Será que o papel da mãe é mais importante que o do pai?

Mãe

Existe a ideia de que a mãe, por tratar e cuidar, tem um papel de maior destaque na vida dos filhos

Quem responde é Magda Gomes Dias, do Mum’s the Boss.

Cada ator tem o seu papel e a sua importância reside no tipo de vínculo que vai estabelecer com os filhos. Ponto final. Ainda assim, existe a ideia de que a mãe, por tratar e cuidar, tem um papel de maior destaque na vida dos filhos. Achamos isso porque, antigamente, efectivamente, era ela a cuidadora e, por isso, livre de explorar os afectos, de se emocionar. Era ela que, trabalhando ou não, garantia que os filhos tinham os lanches prontos, cuidava dos joelhos esfolados, zelava para que tudo se aproximasse do perfeito. Sempre próxima, essa era a convenção.

Felizmente muita coisa mudou e deixámos de ter papeis pré-estabelecidos. Percebemos que podemos criar uma relação com maior significado com os miúdos e isso muda não só a vida deles – porque a torna mais rica – como também a nossa vida. Os pais – homens – hoje estão mais próximos porque querem estar. E este facto dá-nos uma imensa liberdade. Construímos a relação com os nossos filhos com base naquilo que podemos e desejamos ser e não com base naquilo que temos de ser, por causa de papeis socialmente criados e perpetuados. E por isso, mãe e pai tornam-se igualmente importantes, cada um à sua maneira.

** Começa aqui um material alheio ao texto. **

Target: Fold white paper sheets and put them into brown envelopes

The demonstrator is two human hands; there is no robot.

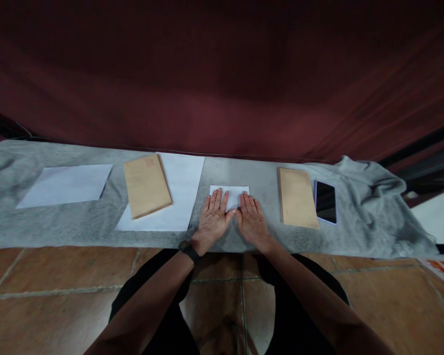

Mas também há cada vez mais mães sozinhas – ora porque o pai está fora a trabalhar, ora porque se separaram – os últimos dados indicam que a taxa de divórcio em Portugal é de 74%. Há por isso cada vez mais mulheres a assumirem sozinhas – agora sozinhas, num formato diferente do anterior – a educação dos filhos. E neste novo formato a retaguarda é cada vez menor: avós que estão longe, que ainda trabalham ou indisponíveis. Então o difícil não é necessariamente a dificuldade que temos em educar mas antes a dificuldade que temos em descansar e arranjarmos tempo e energia para usufruirmos da nossa liberdade, recriando-nos a cada passo.

Este é talvez, um dos nossos maiores desafios.